A modular, multi-stage Python framework for detecting, correcting, and removing hallucinations in Large Language Model (LLM)–generated texts.
It cross-checks each claim in an article against one or more trusted sources, combining question-answer validation, contradiction detection, and traceability scoring.

🚀 Overview

The pipeline processes an article generated by an LLM and iteratively ensures that all its claims are supported by the reference sources.
It is divided into five main verification stages, each implemented in a dedicated module.

Step Name Purpose
(0) Zero-check Initial factual screening — removes or corrects unsupported sentences.
(1) First check Concept-level QA validation: verifies consistency of main ideas with the sources.
(2) Second check Sentence-level QA evaluation and iterative correction.
(3) Third check Hallucination identification: flags and removes statements unsupported by any source.
(4) Fourth check Source traceability: verifies and quotes exact evidence for every final sentence.

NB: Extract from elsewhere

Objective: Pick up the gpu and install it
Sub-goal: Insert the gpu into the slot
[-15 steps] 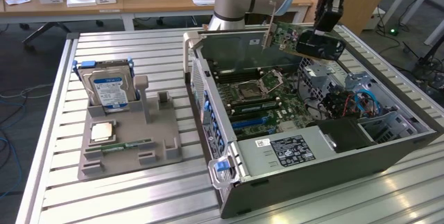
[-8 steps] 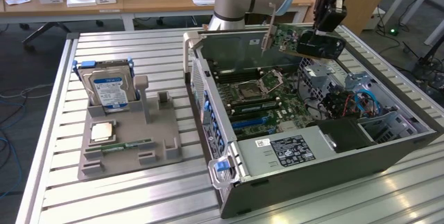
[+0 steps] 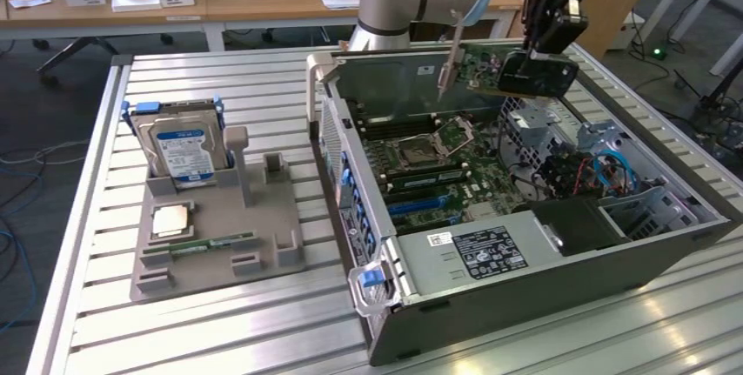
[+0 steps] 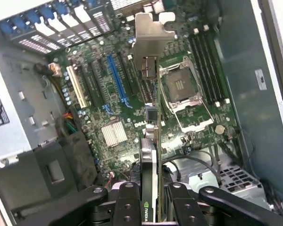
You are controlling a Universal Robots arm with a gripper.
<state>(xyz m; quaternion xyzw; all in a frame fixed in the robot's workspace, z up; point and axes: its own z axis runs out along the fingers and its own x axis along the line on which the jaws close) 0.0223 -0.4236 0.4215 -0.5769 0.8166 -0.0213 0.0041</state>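
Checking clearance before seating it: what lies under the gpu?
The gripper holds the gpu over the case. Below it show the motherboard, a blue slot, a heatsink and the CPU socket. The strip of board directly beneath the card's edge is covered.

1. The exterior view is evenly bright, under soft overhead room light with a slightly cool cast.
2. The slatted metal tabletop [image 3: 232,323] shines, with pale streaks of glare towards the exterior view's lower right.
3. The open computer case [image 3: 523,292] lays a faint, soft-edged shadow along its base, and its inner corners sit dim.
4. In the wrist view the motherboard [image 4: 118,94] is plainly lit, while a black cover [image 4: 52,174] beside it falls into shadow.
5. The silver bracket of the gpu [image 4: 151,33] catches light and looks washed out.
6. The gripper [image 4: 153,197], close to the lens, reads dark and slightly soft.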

Each phase refines the article, producing intermediate versions that are logged and compared through automated change tracking and metrics computation.

🧩 Project Structure

hallucination_checker/
├── main.py                    # Orchestrates the full pipeline
├── config.py                  # Model settings, paths, I/O folders
├── io_utils.py                # File loading/saving utilities
├── utils.py                   # Helper functions (e.g., delays)
│
├── zero_check.py              # Step 0 — factual correction vs. sources
├── first_check.py             # Step 1 — concept-level QA validation
├── qa_module.py               # Step 2 — sentence-level QA correction
├── hallucination_checker.py   # Step 3a — hallucination detection (classic)
├── hallucination_check_alt.py # Step 3b — hallucination detection (optimized)
├── quarto_check.py            # Step 4 — source traceability verification
│
├── change_tracker.py          # Tracks edits and builds Excel diff chain
├── metrics.py                 # Computes quantitative evaluation metrics
├── removal_metrics.py         # Measures Removal Success Rate (RSR)
├── csv_exporter.py            # Exports human-readable CSV report
├── excel_exporter.py          # Exports rich Excel report with all steps
└── requirements.txt (optional)

⚙️ Installation

  1. Requirements

    • Python ≥ 3.10
    • Running Ollama server locally (localhost:11434)
    • Models: gemma2:9b, llama3.1:8b (customizable in config.py)
    • Libraries:
      pip install nltk openpyxl pandas ollama
    • Run once to download NLTK sentence tokenizer:
      import nltk
      nltk.download('punkt')
  2. Configuration Edit config.py:

    CARTELLA_DOCUMENTI = Path(r"C:\path\to\your\documents")
    FILE_ARTICOLO = CARTELLA_DOCUMENTI / "article.txt"
    FILE_SELEZIONATI = ["source1.txt", "source2.json"]
    MODEL = "gemma2:9b"
    SECONDARY_MODEL = "llama3.1:8b"

▶️ Usage

Run the pipeline:

python main.py

Interactive prompts will guide you through:

  • Choosing the hallucination check mode (classic or optimized)
  • Optionally reinserting missing information (First / Second check)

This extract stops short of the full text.